## Problem
A word-for-word retyping of the listing below is required, with the pictures dropped.

## Stored data
>>>

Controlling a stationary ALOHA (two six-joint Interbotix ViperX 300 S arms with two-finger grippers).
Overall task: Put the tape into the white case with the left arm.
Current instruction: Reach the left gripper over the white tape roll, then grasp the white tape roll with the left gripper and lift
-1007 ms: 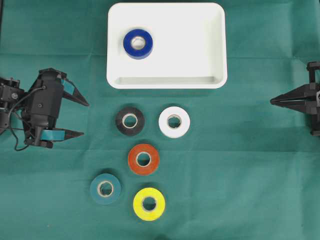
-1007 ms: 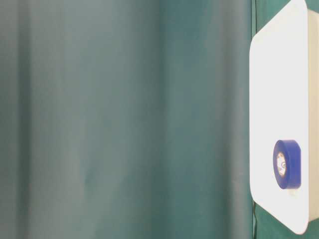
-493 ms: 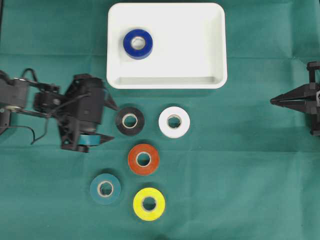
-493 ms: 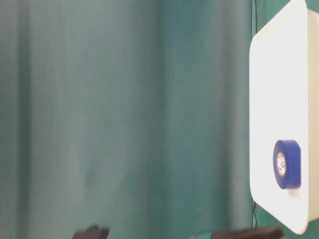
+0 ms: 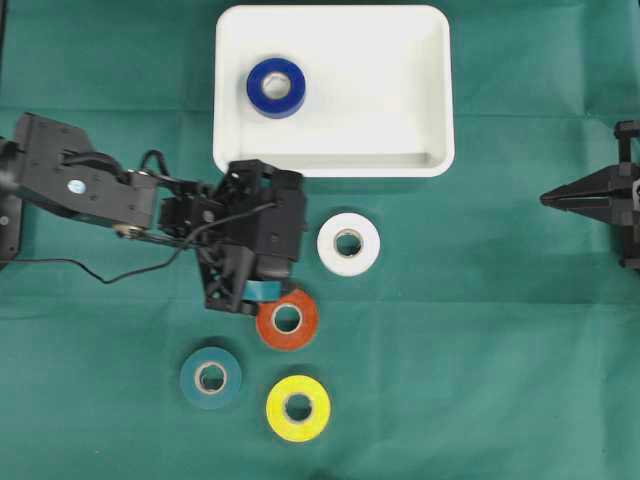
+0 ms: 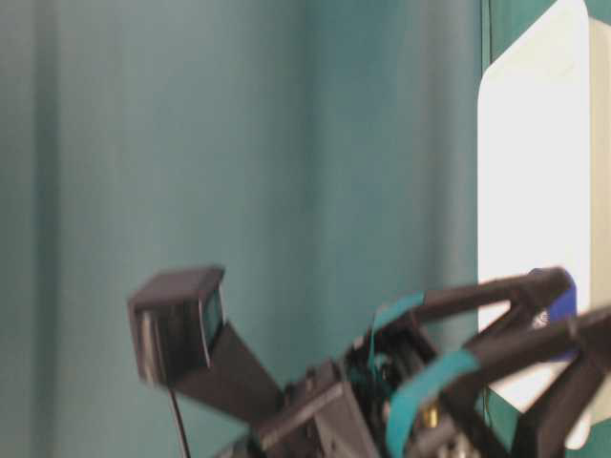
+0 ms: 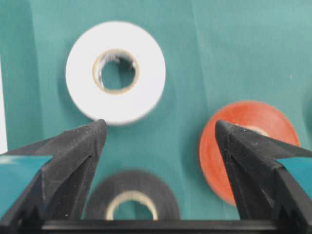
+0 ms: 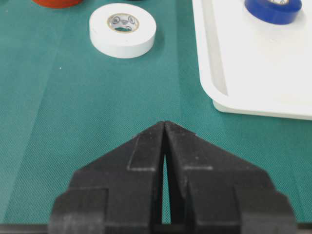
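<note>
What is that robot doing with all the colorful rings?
Those are tape rolls. The left gripper hangs open above the black roll, holding nothing yet. A blue roll already lies in the white case. White, orange, teal and yellow rolls wait on the cloth. The right gripper rests shut, far away.

You have the white case [image 5: 400, 100] at the top of the overhead view, with one tape roll [image 5: 276, 87] inside it toward its left end. Below the case, the left gripper [image 7: 158, 129] sits over a roll [image 7: 130, 202] (mostly hidden from above). Another roll [image 5: 348, 243] lies just right of it, a third [image 5: 288, 319] just below, and two more [image 5: 211, 377] [image 5: 298, 408] nearer the bottom edge. The right gripper [image 5: 548, 201] stays far right, well apart.
</note>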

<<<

## Your solution
Controlling a stationary ALOHA (two six-joint Interbotix ViperX 300 S arms with two-finger grippers).
Overall task: Put the tape into the white case with the left arm.
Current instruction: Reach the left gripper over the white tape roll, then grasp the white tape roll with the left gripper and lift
-1007 ms: 
-1007 ms: 
-493 ms: 
-493 ms: 
+0 ms: 
+0 ms: 
+0 ms: 
+0 ms: 
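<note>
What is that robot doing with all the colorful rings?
Those are tape rolls. The left gripper hangs open above the black roll, holding nothing yet. A blue roll already lies in the white case. White, orange, teal and yellow rolls wait on the cloth. The right gripper rests shut, far away.

You have the white case [image 5: 400, 100] at the top of the overhead view, with one tape roll [image 5: 276, 87] inside it toward its left end. Below the case, the left gripper [image 7: 158, 129] sits over a roll [image 7: 130, 202] (mostly hidden from above). Another roll [image 5: 348, 243] lies just right of it, a third [image 5: 288, 319] just below, and two more [image 5: 211, 377] [image 5: 298, 408] nearer the bottom edge. The right gripper [image 5: 548, 201] stays far right, well apart.
</note>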

This exercise has nothing further to it.